Pak Khairul yang berjalan ke dalam rumah nya menyadari Jahida sudah sangat ngantuk, yang berarti obat yang tadi di campurkan ke minuman Jahida berkerja dengan cepat, pak Khairul pun berlalu dengan senyum simpul di sudut bibir nya sambil menunggu Jahida terlelap, barulah rencana pak Khairul bisa di lanjutkan. Cukup lama pak Khairul meninggalkan Jahida sendirian di depan sampai keadaan menjadi sunyi, dan kembali nya pak Khairul ke depan terlihat Jahida yang sudah terbaring lemah tertidur, tak menunggu waktu lama, pak Khairul segera mengangkat tubuh Jahida ke kamar nya, dan langsung melucuti semua pakaian Jahida. Pak Khairul juga mengambil foto Jahida yang sedang tertidur bugil di atas Kasur dekil nya, dengan beragam gaya yang di ubah - ubah oleh pak Khairul, namun pak Khairul merubah strategi nya yang awal nya ingin segera menuntas kan nafsu binatang nya, hal itu karna ketika pak Khairul melihat meki Jahida yang masih sangat rapat, dan tentu saja masih perawan.
Pak Khairul ingin Jahida dengan sadar menyerahkan diri kepada nya, untuk saat ini pak Khairul hanya mengambil beberapa foto lagi, yang foto - foto pertama tadi hanya Jahida yang bugil, kali ini pak Khairul mengeluar kan benda pusaka nya yang panjang dan berurat itu, kemudian berfoto dengan kontol nya di sela - sela bibir Jahida dan foto dia mencium bibir ranum Jahida. Aktifitas itu di lanjutkan dengan pak Khairul mengocok kontol nya sambil mulut nya bermain di kedua gunung kembar Jahida, pak Khairul juga meninggalkan bekas cupang di sisi kiri buah dada Jahida.

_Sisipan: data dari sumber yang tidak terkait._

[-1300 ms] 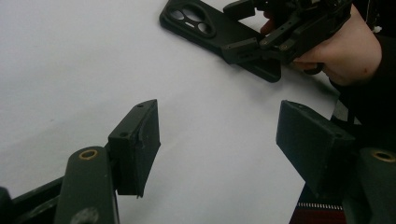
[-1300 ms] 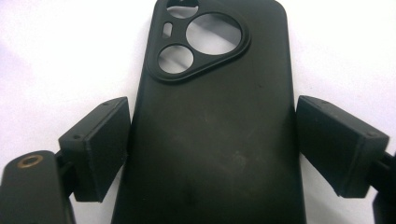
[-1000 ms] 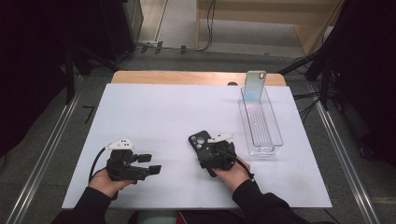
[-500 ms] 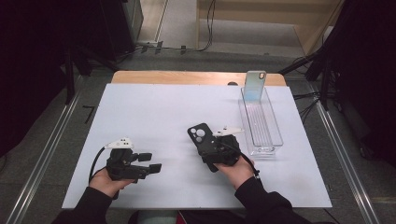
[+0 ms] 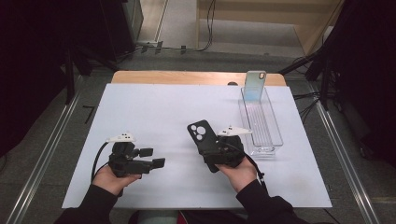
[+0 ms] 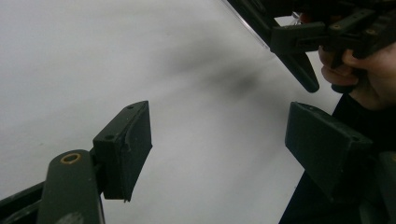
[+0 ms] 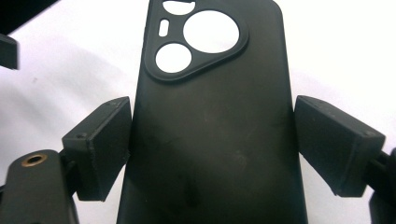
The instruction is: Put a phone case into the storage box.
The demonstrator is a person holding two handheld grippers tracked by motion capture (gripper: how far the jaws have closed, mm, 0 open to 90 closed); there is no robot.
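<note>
A black phone case [image 5: 201, 135] with round camera cut-outs lies back-up between the jaws of my right gripper [image 5: 208, 150], just right of the table's middle. In the right gripper view both pads press against the long edges of the case [image 7: 210, 154], so my right gripper [image 7: 212, 126] is shut on it. Near the front left, my left gripper [image 5: 154, 157] points right and stands open. Only white surface lies between the jaws of my left gripper [image 6: 215, 135], and the right gripper [image 6: 303, 42] and its hand appear at the top right.
A clear narrow tray [image 5: 268, 133] runs front to back at the right of the white mat [image 5: 154, 107]. A pale iridescent phone [image 5: 255, 84] stands upright at its far end. A wooden strip [image 5: 187, 77] edges the back.
My right gripper has shifted a little to the right and forward, and the black case has moved with it. The left gripper has stayed in place.
</note>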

“Arrrrrggghhhh… awas lu yah… besok gua obrak abrik meki lu non, crooottt… crooottt...” pak Khairul menyemprot kan mani nya di atas meki Jahida yang masih terlelap.
Setelah nya baru la pak Khairul kembali memakaikan seragam sekolah Jahida, dan buru - buru pak Khairul membawa Jahida kedepan dan setelah melihat kanan kiri sepi barulah pak Khairul membopong tubuh Jahida ke rumahnya yang bersebelahan.
“Permisi buk?” teriak pak Khairul dari luar.
“Oh iyah pak, tumben telat si Jahida pulang pak”, jawab mamah Jahida dari dalam.
“Iyah buk, katanya tadi ada pelajaran tambahan, ini juga kayak nya non Jahida kecapekan sampai ketiduran.” jawab pak Khairul.
“Astagggaa… jadi ngerepotin pak Khairul aja ni anak”, ucap mamah Jahida.
“Gapapa buk, ini saya langsung bawa ke dalam atau gimana buk?” Tanya pak Khairul.
“Oh iya pak, langsung bawa ke dalam kamar nya aja yah pak”, ucap mamah Jahida.
Pak Khairul pun berjalan masuk ke dalam rumah di ikutin oleh ibu Jahida menuju kamar sang anak, pak Khairul pun permisi untuk pulang setelahnya.